PROBLEM REQUIREMENTS >> Only one stretch of the data is wanted: the line containing "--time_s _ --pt", the line containing "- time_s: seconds", and every line between them, copied exactly.

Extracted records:
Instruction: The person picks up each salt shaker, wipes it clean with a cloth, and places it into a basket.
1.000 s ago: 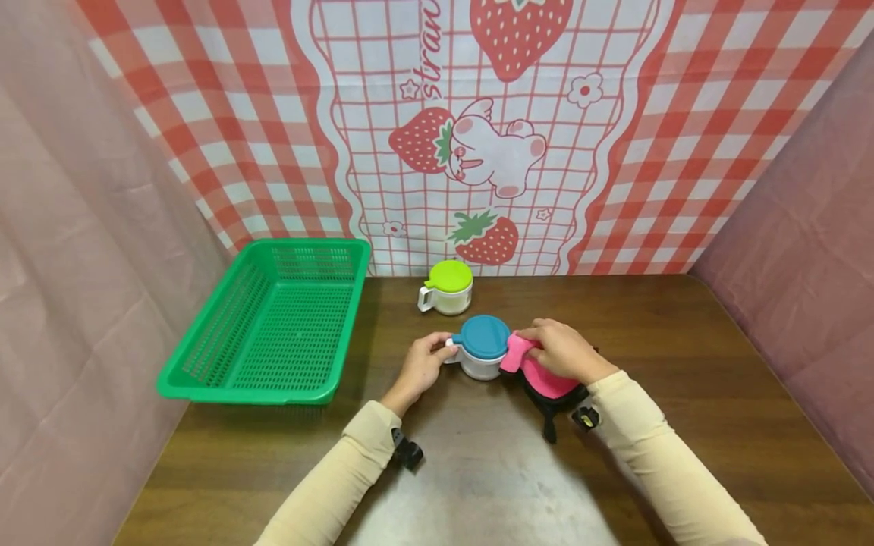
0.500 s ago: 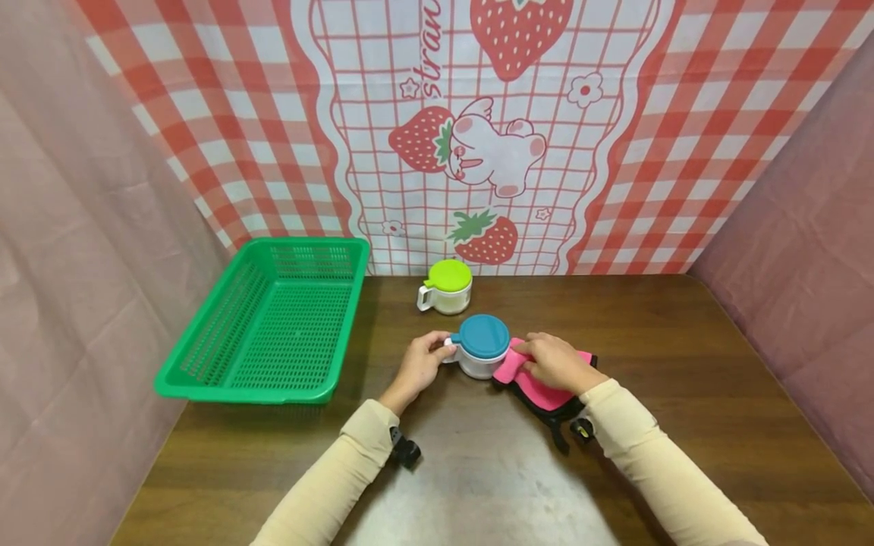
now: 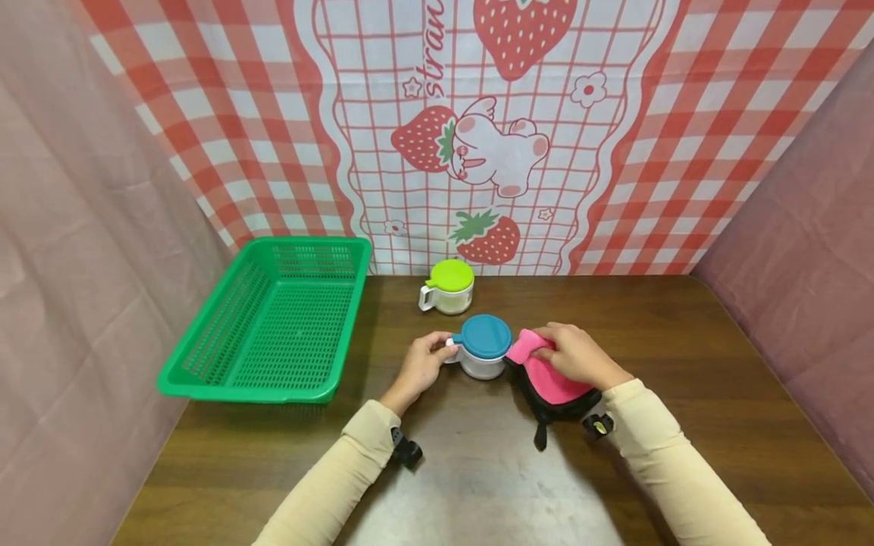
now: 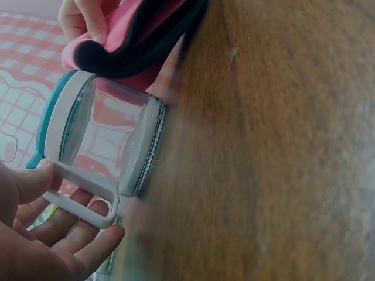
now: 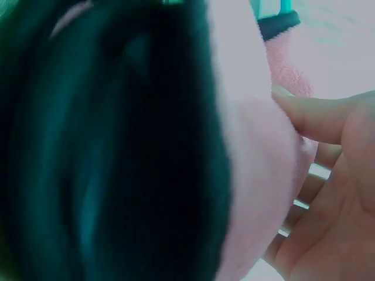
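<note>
A clear seasoning jar with a blue lid (image 3: 485, 337) and a white handle (image 4: 88, 219) stands upright on the table. My left hand (image 3: 419, 367) holds that handle, thumb on top and fingers behind it. In my right hand (image 3: 576, 355) is a pink fleecy cloth with black trim (image 3: 556, 383), pinched between thumb and fingers. Its folded front end lies against the jar's right side, near the rim. A short black strap (image 3: 541, 435) hangs from the cloth. The right wrist view is filled mostly by the cloth's blurred dark underside (image 5: 158, 146).
Behind the blue-lidded jar stands a similar jar with a lime-green lid (image 3: 451, 277), its handle pointing left. A green plastic basket (image 3: 332, 393) is at the left of the wooden table (image 3: 451, 485). A strawberry-print curtain (image 3: 478, 152) closes off the back.
My right hand and the cloth dipped toward the front along the jar's side, then came back up and shifted right. My left hand and the jar have stayed in place.
</note>
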### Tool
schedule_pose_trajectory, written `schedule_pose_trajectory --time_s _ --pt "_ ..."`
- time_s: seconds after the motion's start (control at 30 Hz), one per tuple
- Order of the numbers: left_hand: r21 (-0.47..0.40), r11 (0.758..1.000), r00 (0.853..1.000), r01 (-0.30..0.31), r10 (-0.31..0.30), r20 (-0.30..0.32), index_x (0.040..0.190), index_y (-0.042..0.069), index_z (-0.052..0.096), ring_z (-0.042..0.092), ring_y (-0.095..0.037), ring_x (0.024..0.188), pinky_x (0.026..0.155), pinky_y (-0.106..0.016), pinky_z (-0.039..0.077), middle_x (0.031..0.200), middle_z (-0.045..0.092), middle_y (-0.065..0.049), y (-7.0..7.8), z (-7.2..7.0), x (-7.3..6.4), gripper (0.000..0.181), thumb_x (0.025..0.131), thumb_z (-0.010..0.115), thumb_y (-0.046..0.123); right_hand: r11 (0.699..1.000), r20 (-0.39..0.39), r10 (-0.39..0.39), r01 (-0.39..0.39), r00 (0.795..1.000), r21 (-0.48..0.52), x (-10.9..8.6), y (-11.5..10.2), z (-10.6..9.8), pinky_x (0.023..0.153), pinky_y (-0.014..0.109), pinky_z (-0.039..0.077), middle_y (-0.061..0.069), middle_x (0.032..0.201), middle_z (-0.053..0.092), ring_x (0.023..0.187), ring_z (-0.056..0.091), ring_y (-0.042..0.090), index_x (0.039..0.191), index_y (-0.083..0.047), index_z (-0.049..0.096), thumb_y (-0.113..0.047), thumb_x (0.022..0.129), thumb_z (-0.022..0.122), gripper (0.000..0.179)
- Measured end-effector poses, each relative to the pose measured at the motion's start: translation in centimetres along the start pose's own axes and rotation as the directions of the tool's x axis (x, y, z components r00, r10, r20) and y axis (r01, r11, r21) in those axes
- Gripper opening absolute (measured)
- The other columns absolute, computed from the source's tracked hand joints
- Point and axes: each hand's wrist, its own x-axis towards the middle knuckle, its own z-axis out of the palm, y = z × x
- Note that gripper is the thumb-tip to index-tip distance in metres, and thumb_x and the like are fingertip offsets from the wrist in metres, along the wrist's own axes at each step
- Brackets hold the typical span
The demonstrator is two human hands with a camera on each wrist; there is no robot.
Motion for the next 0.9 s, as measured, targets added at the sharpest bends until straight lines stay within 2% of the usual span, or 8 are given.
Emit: schedule_pose_trajectory --time_s 0.1,0.2,0.37,0.47,0.6,0.73,0.9 --pt "-0.005 1.000 1.000 0.003 -0.003 0.001 0.108 -0.006 0.068 0.065 -0.027 0.098 0.086 -0.031 0.052 0.106 0.071 -0.021 0.1 0.0 0.0 0.022 0.091 0.066 0.008 0.996 0.031 0.053 -0.055 0.998 0.074 -0.2 0.1 0.0 0.058 0.026 0.039 -0.001 0.067 0.055 0.064 0.045 0.012 0.088 -0.004 0.069 -0.012 0.086 0.072 0.009" --pt "-0.002 1.000 1.000 0.001 -0.001 -0.001 0.108 -0.006 0.068 0.065 -0.026 0.097 0.084 -0.029 0.052 0.105 0.071 -0.022 0.1 0.0 0.0 0.022 0.090 0.066 0.008 0.981 0.087 0.103 -0.115 0.991 0.155 -0.3 -0.1 0.4 0.053 0.023 0.034 -0.003 0.061 0.045 0.059 0.040 0.011 0.081 -0.005 0.065 -0.015 0.089 0.069 0.014" --pt "0.004 1.000 1.000 -0.002 0.002 -0.009 0.107 -0.006 0.068 0.064 -0.026 0.096 0.082 -0.027 0.051 0.104 0.071 -0.021 0.2 0.0 0.0 0.021 0.090 0.066 0.007 0.961 0.112 0.154 -0.175 0.982 0.212 -0.1 -0.5 1.5 0.053 0.023 0.034 -0.002 0.061 0.044 0.059 0.040 0.012 0.085 -0.003 0.065 -0.015 0.091 0.066 0.014" --pt "0.018 1.000 1.000 -0.013 0.013 -0.008 0.106 -0.006 0.069 0.064 -0.024 0.095 0.081 -0.026 0.051 0.104 0.071 -0.021 0.1 0.0 -0.2 0.020 0.090 0.066 0.007 0.955 0.074 0.194 -0.206 0.978 0.216 0.1 -0.7 1.9 0.058 0.026 0.038 0.004 0.068 0.055 0.065 0.047 0.016 0.094 0.001 0.067 -0.013 0.090 0.066 0.015" --pt "0.038 0.999 0.999 -0.028 0.029 -0.014 0.105 -0.005 0.069 0.064 -0.022 0.093 0.079 -0.024 0.051 0.103 0.072 -0.020 -0.1 0.1 -0.2 0.020 0.090 0.067 0.007 0.929 0.032 0.273 -0.272 0.962 0.250 0.4 -0.7 2.2 0.066 0.029 0.041 0.016 0.088 0.066 0.076 0.053 0.022 0.108 0.006 0.064 -0.011 0.089 0.066 0.025" --pt "0.034 0.999 0.999 -0.036 0.036 -0.025 0.104 -0.005 0.069 0.065 -0.024 0.094 0.080 -0.027 0.052 0.103 0.072 -0.020 0.0 0.1 -0.1 0.019 0.089 0.067 0.008 0.906 0.021 0.325 -0.317 0.946 0.281 0.6 -0.7 2.1 0.069 0.030 0.041 0.021 0.097 0.067 0.080 0.055 0.026 0.113 0.007 0.064 -0.011 0.090 0.065 0.028" --pt "0.026 0.999 0.999 -0.031 0.032 -0.029 0.103 -0.004 0.070 0.065 -0.024 0.092 0.079 -0.026 0.052 0.101 0.072 -0.020 0.1 0.1 -0.1 0.018 0.089 0.068 0.007 0.894 0.019 0.355 -0.345 0.935 0.287 1.0 -0.7 1.9 0.073 0.030 0.043 0.024 0.108 0.067 0.087 0.057 0.029 0.118 0.006 0.064 -0.011 0.091 0.063 0.032"
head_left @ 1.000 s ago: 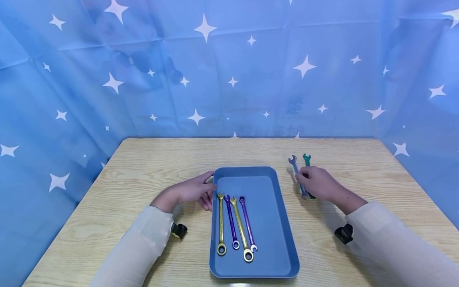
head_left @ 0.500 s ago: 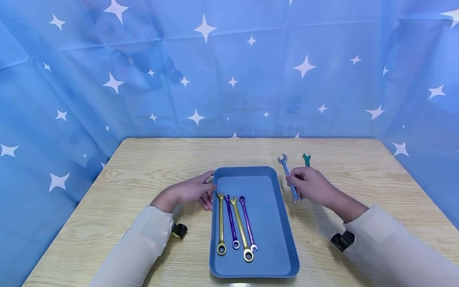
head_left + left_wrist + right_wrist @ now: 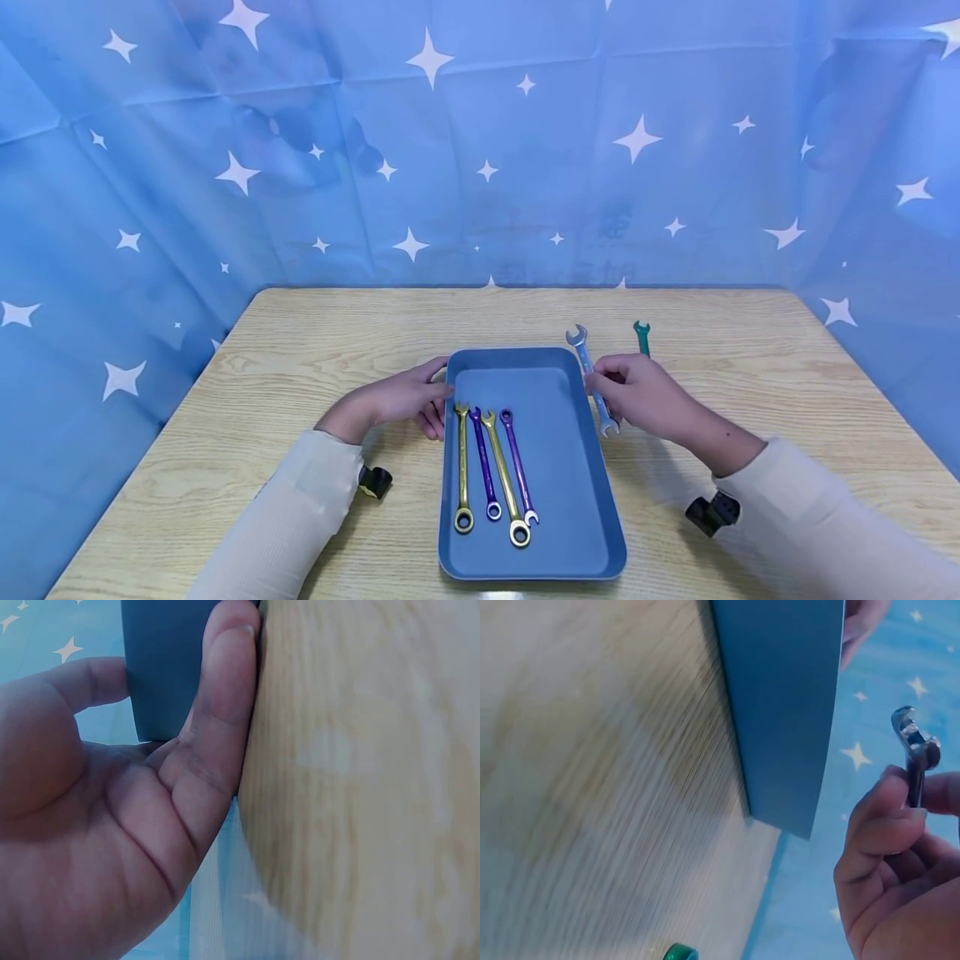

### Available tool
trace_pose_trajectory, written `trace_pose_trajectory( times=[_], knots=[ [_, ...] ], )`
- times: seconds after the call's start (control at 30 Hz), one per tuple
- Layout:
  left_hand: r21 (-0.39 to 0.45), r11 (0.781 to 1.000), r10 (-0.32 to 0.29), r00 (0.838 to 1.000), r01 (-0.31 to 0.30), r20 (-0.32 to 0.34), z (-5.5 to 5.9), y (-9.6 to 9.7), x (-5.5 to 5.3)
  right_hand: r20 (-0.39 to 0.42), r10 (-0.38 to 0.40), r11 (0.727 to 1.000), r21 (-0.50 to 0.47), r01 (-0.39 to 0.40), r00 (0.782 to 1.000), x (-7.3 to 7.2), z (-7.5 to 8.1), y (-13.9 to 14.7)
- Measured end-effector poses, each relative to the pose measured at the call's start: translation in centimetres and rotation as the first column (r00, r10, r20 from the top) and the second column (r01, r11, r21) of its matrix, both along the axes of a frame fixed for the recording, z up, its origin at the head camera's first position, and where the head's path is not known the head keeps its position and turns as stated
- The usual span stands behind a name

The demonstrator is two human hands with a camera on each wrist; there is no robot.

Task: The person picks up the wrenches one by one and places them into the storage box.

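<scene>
My right hand pinches a silver open-end wrench by its shank, above the table at the tray's right rim. In the right wrist view, one jaw end of the wrench juts out past the fingers. My left hand holds the blue tray at its left side, thumb at the rim and fingers along the outer wall. Inside the tray lie two gold wrenches and two purple wrenches, side by side in its left half. A green wrench lies beyond my right hand, partly hidden by it.
The wooden table extends around the tray on all sides. A blue curtain with white stars hangs behind it. Black wrist cameras sit at both cuffs.
My right hand has lifted the silver wrench away from beside the green one and carried it left to the tray's edge. The left hand and tray have stayed still.
</scene>
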State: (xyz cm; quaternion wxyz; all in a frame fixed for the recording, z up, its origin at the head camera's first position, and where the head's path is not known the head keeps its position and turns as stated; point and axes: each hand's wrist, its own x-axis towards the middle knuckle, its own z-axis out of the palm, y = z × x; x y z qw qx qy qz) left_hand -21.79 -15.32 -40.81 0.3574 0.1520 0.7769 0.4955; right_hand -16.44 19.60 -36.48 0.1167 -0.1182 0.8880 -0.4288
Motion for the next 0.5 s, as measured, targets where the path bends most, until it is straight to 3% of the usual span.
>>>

EXERCISE ANSWER >>
schedule_pose_trajectory, written `schedule_pose_trajectory --time_s _ --pt "_ ..."`
- time_s: seconds after the motion's start (control at 30 Hz), one per tuple

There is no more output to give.